### COLLECTED MATERIAL ###

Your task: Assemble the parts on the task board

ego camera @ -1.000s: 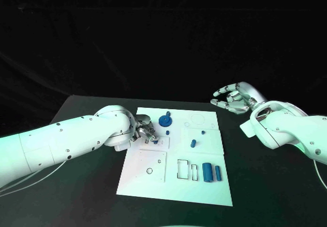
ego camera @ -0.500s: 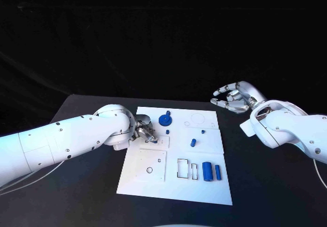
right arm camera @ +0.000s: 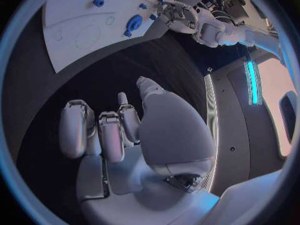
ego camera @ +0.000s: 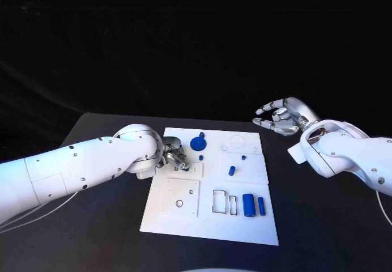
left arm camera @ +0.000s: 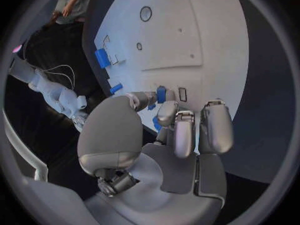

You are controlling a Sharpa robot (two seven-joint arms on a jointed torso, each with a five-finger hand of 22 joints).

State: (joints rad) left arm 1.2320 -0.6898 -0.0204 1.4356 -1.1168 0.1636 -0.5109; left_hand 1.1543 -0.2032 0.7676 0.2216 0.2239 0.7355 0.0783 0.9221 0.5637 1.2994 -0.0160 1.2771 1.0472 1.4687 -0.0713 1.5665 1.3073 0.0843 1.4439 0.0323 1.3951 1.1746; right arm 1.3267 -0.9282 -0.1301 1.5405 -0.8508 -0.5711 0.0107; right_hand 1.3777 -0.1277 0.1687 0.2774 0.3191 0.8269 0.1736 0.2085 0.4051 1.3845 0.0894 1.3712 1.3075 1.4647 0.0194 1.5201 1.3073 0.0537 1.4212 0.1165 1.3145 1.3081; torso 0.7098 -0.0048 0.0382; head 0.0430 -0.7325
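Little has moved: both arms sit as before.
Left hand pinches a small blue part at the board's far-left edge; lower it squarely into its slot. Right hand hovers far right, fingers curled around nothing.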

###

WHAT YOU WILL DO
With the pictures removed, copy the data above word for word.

OUTPUT
Your task: Assemble the parts on the task board

ego camera @ -1.000s: 
ego camera @ -0.500s: 
right arm camera @ +0.000s: 
ego camera @ +0.000s: 
left arm camera @ +0.000s: 

You are controlling a Sharpa robot (two seven-joint arms on a jointed torso, each with a five-finger hand of 22 joints).

State: (joints rad) left arm 1.2320 -0.6898 -0.0204 1.4356 -1.1168 0.1636 -0.5109; left_hand 1.1543 -0.2032 0.7676 0.2216 0.2239 0.7355 0.0783 0.9221 0.5637 1.2994 -0.0160 1.2771 1.0472 1.4687 -0.0713 1.5665 1.3073 0.0843 1.4439 0.0323 1.3951 1.1746; right arm 1.3267 -0.9282 -0.1301 1.5405 -0.8508 -0.5711 0.0107; right_hand 1.3777 -0.1277 0.1687 0.2774 0.3191 0.8269 0.1736 0.2085 0.4051 1.3845 0.0894 1.3712 1.3075 1.4647 0.0194 1.5201 1.3073 0.0537 1.4212 0.1165 1.3145 1.3081; torso 0.7098 -0.0048 0.0382; head 0.0430 -0.7325
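Little has moved: both arms sit as before.
Left hand pinches a small blue part at the board's far-left edge; lower it squarely into its slot. Right hand hovers far right, fingers curled around nothing.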

The answer given above is complete.